The Massacre at San Pietro di Montechiaro (I)
What follows is the opening chapter of Ecks Ridgehead's new book (as yet untitled, and very much a work in progress) - any and all comments would be greatly appreciated. Specifically - does it make the reader want to continue reading?
The Massacre at San Pietro di Montechiaro (I)
It wasn’t until a long time after the dust had settled and the blood had dried dark on the ground that the journalists came to the monastery at San Pietro di Montechiaro. The first ones that trickled in came from the local newspapers, but then, as the story grew in notoriety and spread like the blood that seeped into the coarse monastic robes, reporters began to arrive from Naples, Rome, Florence and Milan.
They peered into the church and whistled and shook their heads in disbelief as they took in the scene of blood-soaked stones and twisted, broken bodies. They dubbed it the “San Pietro Massacre”, which I suppose was true enough, but when they came to write their stories the truth became a rather more elusive bird. Armed with every reporter’s love of the sensational and only the most meagre of undeniable facts, their pens raced across their notebooks.

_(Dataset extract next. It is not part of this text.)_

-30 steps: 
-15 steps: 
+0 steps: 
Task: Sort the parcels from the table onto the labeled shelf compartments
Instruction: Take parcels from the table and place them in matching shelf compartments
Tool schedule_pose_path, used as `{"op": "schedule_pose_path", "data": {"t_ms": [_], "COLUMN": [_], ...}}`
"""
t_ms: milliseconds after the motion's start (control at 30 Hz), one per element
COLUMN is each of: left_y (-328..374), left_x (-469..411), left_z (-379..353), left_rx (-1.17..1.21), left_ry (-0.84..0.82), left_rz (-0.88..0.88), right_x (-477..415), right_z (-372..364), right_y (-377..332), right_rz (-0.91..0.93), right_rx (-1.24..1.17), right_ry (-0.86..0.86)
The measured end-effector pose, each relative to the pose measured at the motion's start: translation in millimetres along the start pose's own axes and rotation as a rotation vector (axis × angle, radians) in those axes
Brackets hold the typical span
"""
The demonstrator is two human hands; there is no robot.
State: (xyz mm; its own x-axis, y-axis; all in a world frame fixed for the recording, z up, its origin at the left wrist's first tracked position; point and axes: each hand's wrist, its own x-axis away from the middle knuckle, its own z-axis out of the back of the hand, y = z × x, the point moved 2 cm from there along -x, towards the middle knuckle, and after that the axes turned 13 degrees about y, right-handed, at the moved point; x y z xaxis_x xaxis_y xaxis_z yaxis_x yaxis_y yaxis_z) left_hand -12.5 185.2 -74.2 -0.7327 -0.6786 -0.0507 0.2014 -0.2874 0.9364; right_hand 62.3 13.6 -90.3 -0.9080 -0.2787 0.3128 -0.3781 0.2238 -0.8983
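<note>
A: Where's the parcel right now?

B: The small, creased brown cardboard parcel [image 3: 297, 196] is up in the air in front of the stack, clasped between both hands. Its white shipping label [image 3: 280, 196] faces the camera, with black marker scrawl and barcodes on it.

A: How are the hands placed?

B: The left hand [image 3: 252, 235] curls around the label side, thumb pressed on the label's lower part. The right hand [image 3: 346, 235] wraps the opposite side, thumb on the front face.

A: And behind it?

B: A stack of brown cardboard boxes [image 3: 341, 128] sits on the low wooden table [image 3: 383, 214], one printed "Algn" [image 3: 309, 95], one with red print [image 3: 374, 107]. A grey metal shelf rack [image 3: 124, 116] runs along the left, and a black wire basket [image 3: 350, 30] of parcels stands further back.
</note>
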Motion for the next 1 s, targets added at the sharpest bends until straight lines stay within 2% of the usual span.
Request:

“Escaped madman driven wild by full moon,” wrote one. “Misguided assassination attempt tears peaceful monastery to pieces,” wrote another. “Secretive extremist death cult with intense hatred of Catholicism,” wrote yet another. One reporter even went so far as to insist that the monks were loathsome sodomites and that the Angel of Death had descended upon them as punishment.
No matter how they wracked their brains and squeezed out the last drops from their imaginations, though, none of them got the account of events exactly right. As their cameras flashed and popped and they scrawled hyperbole into their notebooks, some of them got a little of it right and some got a little more of it right. But most of them got it nearly all wrong.
I know exactly how it happened, though. Because I was there.